__TASK OBJECTIVE__: This exercise calls for every record to be returned exactly, with pictures removed.
-- EXERCISE MATERIAL follows --
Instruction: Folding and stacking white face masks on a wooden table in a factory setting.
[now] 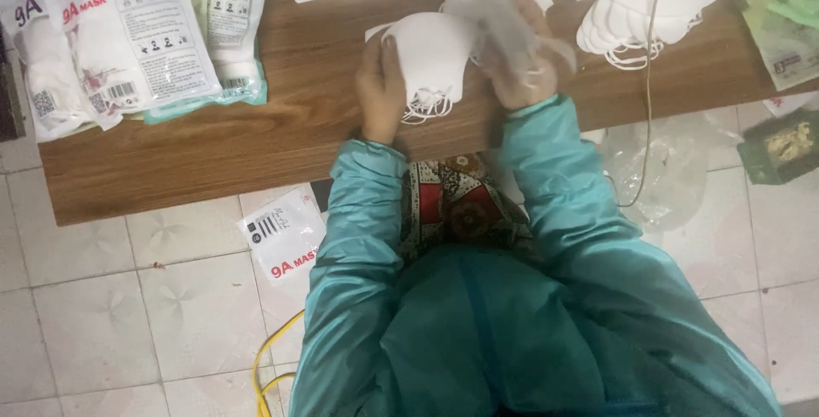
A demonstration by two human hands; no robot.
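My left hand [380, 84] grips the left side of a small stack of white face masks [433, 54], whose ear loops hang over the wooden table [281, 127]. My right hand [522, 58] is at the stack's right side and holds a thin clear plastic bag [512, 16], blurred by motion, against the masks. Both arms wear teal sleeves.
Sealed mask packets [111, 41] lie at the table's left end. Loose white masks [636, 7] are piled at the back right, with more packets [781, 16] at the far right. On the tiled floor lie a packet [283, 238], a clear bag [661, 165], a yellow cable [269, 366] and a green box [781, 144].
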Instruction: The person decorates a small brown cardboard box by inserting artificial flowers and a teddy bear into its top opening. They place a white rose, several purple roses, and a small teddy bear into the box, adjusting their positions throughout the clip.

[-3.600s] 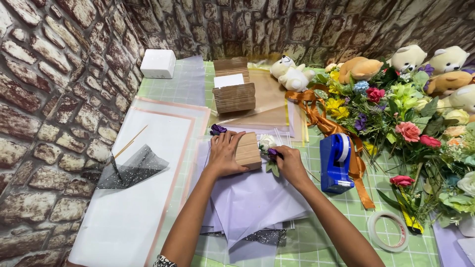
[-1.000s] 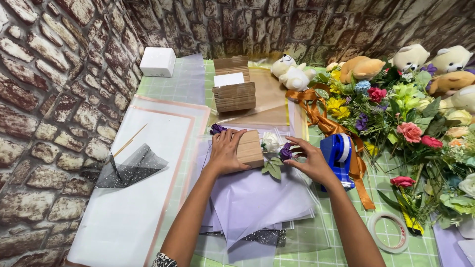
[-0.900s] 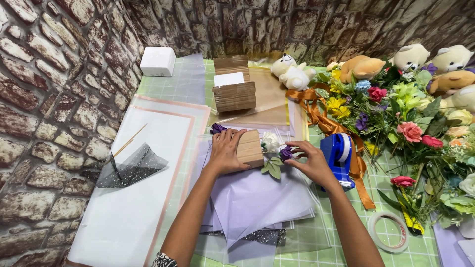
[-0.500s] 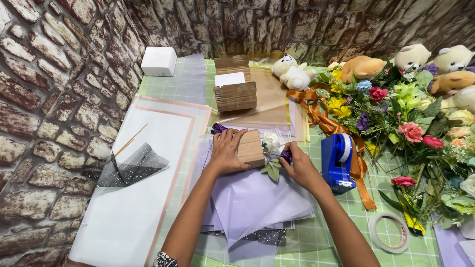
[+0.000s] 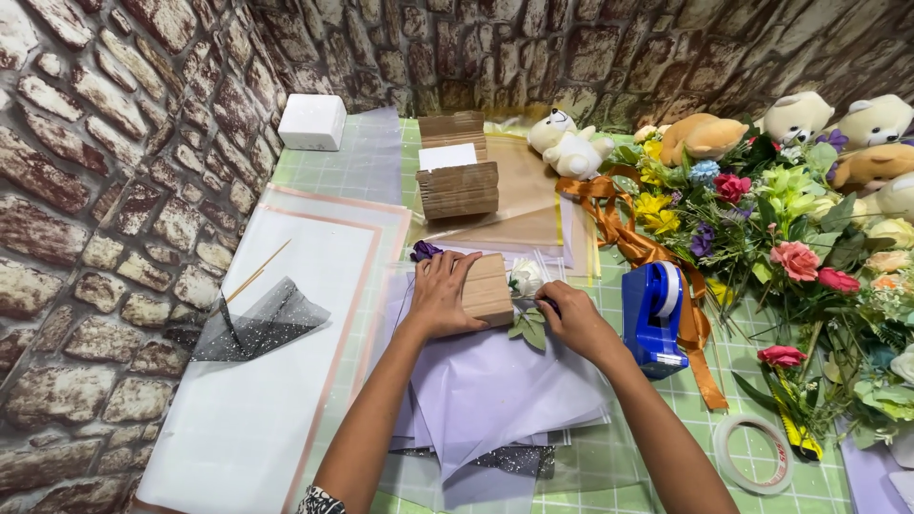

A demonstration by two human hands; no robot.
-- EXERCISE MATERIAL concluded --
__OUTPUT BELOW__:
Instruction: Folding and stacking white face masks on a wooden table in a factory setting.
[now] 
A demonstration by two human hands; no robot.
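My left hand [380, 84] grips the left side of a small stack of white face masks [433, 54], whose ear loops hang over the wooden table [281, 127]. My right hand [522, 58] is at the stack's right side and holds a thin clear plastic bag [512, 16], blurred by motion, against the masks. Both arms wear teal sleeves.
Sealed mask packets [111, 41] lie at the table's left end. Loose white masks [636, 7] are piled at the back right, with more packets [781, 16] at the far right. On the tiled floor lie a packet [283, 238], a clear bag [661, 165], a yellow cable [269, 366] and a green box [781, 144].
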Instruction: The person decorates a small brown cardboard box by inserting artificial flowers and a teddy bear into its top opening. They place a white rose, several purple roses, and a small teddy bear into the box, adjusting their positions throughout the clip.

[-3.600s] 
[-1.000s] 
[-0.900s] 
[-0.500s] 
[+0.000s] 

A demonstration by two human hands; no robot.

The answer is finished.